Trust, but verify

Self-confident code does not ask questions about the data given to it. It enforces validity, asserts that its expectations are met, or ignores data which isn’t up to its standards. Previously we’ve looked at some methods for enforcement, using fetch() and Array(). Today I want to talk about the second tactic, assertions.

Assertions and contracts get comparatively little attention in the Ruby world. I’m not sure why that is. Some might say that pervasive unit-testing has rendered contract-checking redundant or less important than it is in less test-infected programming communities. Or even that TDD and assertions represent opposing philosophies of how to address correctness in software. I disagree; I think that the two techniques are complementary.

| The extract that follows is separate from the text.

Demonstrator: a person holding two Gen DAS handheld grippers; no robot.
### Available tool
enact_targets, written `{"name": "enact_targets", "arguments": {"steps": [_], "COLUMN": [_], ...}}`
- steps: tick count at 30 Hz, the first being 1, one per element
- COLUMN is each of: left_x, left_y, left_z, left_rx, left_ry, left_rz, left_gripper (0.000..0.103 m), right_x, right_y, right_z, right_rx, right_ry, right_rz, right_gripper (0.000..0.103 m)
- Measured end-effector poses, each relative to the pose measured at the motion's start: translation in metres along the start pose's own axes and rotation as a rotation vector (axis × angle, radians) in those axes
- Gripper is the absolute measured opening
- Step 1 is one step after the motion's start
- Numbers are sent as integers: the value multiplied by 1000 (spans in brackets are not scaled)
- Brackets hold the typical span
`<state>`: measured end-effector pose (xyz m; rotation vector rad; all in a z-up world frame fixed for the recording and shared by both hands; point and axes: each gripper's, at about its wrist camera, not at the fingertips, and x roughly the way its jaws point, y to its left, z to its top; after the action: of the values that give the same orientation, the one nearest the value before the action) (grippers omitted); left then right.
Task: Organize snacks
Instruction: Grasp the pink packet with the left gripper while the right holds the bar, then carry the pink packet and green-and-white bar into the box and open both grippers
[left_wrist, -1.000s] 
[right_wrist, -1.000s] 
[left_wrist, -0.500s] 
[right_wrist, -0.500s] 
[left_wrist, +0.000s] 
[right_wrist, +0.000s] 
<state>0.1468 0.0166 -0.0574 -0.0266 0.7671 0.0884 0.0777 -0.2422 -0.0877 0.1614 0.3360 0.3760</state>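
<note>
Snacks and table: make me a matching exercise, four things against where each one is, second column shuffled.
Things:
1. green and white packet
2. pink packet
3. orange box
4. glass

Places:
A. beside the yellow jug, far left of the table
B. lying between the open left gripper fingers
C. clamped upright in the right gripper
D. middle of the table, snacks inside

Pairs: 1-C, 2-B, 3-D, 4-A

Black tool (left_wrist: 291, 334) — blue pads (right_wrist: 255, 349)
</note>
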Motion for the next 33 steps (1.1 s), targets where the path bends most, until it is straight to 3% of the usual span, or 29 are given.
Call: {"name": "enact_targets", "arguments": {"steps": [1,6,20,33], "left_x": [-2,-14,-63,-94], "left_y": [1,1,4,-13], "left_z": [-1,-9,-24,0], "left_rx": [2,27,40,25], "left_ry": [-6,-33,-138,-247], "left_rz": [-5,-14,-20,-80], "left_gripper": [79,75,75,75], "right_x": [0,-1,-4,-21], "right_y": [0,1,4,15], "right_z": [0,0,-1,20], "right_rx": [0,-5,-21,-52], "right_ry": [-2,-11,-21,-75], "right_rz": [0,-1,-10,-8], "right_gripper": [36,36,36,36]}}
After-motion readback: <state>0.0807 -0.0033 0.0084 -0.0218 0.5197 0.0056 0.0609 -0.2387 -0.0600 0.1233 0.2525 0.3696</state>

The pragmatic essence of code assertions is the idea of failing fast. Most violations of a contract will eventually result in an error; the question is, how far away from the original contract violation will the exception be raised? And will the expectation which wasn’t satisfied be clearly marked?

The advantages of assertions are more than theoretical. Studies of software projects have shown that projects which employ assertions tend to have fewer defects.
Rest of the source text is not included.